**Information supplied**
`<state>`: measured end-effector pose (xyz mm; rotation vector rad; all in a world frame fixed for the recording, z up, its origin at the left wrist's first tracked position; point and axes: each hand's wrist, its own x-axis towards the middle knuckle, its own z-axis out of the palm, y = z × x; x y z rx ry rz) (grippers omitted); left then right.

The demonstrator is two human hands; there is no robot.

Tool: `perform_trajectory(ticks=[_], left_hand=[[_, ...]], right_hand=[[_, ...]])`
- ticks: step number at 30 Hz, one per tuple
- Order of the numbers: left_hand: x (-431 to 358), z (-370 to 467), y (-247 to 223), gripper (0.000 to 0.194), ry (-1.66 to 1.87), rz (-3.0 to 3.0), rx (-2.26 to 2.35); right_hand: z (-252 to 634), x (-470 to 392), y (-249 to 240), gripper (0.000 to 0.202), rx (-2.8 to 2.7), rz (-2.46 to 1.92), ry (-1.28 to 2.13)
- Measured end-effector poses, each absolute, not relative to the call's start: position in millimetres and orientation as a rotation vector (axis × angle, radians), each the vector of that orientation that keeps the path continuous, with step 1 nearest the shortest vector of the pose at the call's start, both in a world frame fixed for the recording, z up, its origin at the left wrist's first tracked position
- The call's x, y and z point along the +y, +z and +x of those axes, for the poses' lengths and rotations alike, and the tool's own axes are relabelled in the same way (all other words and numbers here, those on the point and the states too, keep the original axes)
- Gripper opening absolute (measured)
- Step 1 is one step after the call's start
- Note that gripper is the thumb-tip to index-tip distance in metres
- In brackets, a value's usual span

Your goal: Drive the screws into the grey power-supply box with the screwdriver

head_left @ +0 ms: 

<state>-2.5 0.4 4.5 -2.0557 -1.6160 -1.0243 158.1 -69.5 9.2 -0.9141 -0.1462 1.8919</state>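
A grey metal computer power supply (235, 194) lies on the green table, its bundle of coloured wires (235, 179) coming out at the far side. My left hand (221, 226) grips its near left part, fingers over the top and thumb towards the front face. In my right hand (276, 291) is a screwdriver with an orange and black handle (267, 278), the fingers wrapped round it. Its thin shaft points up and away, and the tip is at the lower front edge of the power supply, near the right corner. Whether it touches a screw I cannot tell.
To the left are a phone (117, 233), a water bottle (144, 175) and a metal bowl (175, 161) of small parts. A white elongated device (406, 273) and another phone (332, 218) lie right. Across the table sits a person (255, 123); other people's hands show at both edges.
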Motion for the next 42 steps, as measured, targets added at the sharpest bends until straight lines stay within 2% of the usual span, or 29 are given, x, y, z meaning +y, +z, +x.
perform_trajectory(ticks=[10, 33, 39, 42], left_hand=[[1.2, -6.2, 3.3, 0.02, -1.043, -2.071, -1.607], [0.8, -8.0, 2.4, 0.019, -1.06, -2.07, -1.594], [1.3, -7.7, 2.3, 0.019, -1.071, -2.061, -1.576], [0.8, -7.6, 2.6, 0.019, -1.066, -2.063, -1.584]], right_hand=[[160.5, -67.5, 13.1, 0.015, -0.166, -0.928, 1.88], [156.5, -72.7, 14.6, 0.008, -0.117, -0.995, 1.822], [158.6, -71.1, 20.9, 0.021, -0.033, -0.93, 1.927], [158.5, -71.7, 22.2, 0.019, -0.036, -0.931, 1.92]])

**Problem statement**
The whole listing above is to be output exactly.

**Solved exercise**
`<state>`: measured end-effector pose (xyz mm; rotation vector rad; all in a world frame fixed for the recording, z up, its origin at the left wrist's first tracked position; point and axes: each hand's wrist, its own x-axis towards the middle knuckle, its own z-axis out of the palm, y = z × x; x y z rx ry rz) (grippers omitted); left then right.

The demonstrator is two human hands; there is no robot.

Tool: `perform_trajectory(ticks=[_], left_hand=[[_, ...]], right_hand=[[_, ...]])`
- ticks: step number at 30 Hz, one per tuple
- Order of the numbers: left_hand: x (-431 to 358), z (-370 to 467), y (-247 to 223), gripper (0.000 to 0.194), ry (-1.66 to 1.87), rz (-3.0 to 3.0), rx (-2.26 to 2.35); right_hand: z (-252 to 634), x (-470 to 392), y (-249 to 240), gripper (0.000 to 0.202), rx (-2.8 to 2.7), rz (-2.46 to 1.92), ry (-1.28 to 2.13)
- Measured end-effector poses, each absolute, not relative to the call's start: position in millimetres and orientation as a rotation vector (axis × angle, radians), each the vector of that orientation that keeps the path continuous, with step 1 nearest the shortest vector of the pose at the call's start, both in a world frame fixed for the recording, z up, its origin at the left wrist's first tracked position
- The call's x, y and z point along the +y, +z and +x of those axes, for the poses' lengths and rotations alike, and the tool's own axes are relabelled in the same way (all other words and numbers here, those on the point and the states too, keep the original axes)
- Gripper opening absolute (measured)
- Step 1 is one step after the call's start
- Note that gripper is the thumb-tip to index-tip distance in metres
- In brackets, a value's usual span

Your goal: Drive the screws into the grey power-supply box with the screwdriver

head_left @ +0 ms: 

<state>-2.5 0.4 4.5 -2.0557 -1.6160 -1.0243 158.1 -69.5 9.2 -0.9141 -0.1462 1.8919</state>
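A grey metal computer power supply (235, 194) lies on the green table, its bundle of coloured wires (235, 179) coming out at the far side. My left hand (221, 226) grips its near left part, fingers over the top and thumb towards the front face. In my right hand (276, 291) is a screwdriver with an orange and black handle (267, 278), the fingers wrapped round it. Its thin shaft points up and away, and the tip is at the lower front edge of the power supply, near the right corner. Whether it touches a screw I cannot tell.
To the left are a phone (117, 233), a water bottle (144, 175) and a metal bowl (175, 161) of small parts. A white elongated device (406, 273) and another phone (332, 218) lie right. Across the table sits a person (255, 123); other people's hands show at both edges.
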Motion for the next 42 steps, as measured, targets added at the sharpest bends until straight lines stay within 2% of the usual span, or 29 are given, x, y, z meaning +y, +z, +x.
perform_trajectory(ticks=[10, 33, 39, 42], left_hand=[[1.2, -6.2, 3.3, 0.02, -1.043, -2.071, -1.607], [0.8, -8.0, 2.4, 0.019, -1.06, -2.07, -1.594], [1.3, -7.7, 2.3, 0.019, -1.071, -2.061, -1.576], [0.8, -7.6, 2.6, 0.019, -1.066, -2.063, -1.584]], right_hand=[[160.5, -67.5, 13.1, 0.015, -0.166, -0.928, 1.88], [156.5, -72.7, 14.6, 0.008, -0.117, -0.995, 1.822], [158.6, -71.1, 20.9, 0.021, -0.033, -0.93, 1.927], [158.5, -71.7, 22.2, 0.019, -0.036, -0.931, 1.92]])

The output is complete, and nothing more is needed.